-- Problem details --
Answer with a number only, giving how many lines in the data below include "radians".

╔══

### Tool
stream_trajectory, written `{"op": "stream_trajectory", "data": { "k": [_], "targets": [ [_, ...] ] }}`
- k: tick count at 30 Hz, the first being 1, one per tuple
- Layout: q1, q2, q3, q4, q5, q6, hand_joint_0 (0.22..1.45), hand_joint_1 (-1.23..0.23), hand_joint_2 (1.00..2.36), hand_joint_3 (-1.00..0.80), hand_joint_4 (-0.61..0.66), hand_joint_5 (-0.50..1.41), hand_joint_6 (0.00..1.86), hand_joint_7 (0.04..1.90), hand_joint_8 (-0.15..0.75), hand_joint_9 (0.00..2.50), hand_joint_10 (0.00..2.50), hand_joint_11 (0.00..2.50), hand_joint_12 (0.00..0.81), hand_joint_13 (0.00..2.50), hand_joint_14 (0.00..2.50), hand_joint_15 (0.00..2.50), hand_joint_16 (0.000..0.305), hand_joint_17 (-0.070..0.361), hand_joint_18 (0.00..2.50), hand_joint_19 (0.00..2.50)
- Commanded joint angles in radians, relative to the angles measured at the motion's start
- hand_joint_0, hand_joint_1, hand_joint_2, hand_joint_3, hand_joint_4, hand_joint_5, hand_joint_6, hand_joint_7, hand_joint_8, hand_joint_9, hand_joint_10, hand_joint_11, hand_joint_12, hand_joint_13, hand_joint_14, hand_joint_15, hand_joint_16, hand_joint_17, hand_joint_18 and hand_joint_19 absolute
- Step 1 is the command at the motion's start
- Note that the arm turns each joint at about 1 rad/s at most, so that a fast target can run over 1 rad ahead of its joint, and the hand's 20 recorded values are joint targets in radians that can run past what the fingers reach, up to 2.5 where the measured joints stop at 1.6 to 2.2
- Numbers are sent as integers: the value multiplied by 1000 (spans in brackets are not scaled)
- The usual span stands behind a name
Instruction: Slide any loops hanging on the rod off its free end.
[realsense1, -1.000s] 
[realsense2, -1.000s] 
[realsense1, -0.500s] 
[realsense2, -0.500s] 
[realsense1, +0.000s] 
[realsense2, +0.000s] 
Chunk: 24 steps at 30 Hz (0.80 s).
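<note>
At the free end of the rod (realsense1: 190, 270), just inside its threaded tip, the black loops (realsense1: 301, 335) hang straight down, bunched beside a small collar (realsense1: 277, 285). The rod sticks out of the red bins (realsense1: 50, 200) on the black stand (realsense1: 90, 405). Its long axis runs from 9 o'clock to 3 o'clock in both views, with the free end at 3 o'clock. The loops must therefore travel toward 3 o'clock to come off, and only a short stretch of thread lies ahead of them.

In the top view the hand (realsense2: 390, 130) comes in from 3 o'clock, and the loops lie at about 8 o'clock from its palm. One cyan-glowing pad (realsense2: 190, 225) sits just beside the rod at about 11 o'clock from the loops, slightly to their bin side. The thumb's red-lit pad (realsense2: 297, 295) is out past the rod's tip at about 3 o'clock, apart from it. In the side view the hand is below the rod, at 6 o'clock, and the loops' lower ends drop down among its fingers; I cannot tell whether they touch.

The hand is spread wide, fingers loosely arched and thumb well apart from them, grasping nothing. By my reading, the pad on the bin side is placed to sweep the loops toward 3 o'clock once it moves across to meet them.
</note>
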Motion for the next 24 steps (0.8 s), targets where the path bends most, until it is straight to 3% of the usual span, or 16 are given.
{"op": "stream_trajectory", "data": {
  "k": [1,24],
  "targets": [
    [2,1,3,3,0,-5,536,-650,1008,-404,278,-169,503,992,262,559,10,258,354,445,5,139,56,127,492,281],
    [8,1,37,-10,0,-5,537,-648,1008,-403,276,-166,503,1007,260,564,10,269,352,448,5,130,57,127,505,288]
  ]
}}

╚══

-- Solution for this problem --
2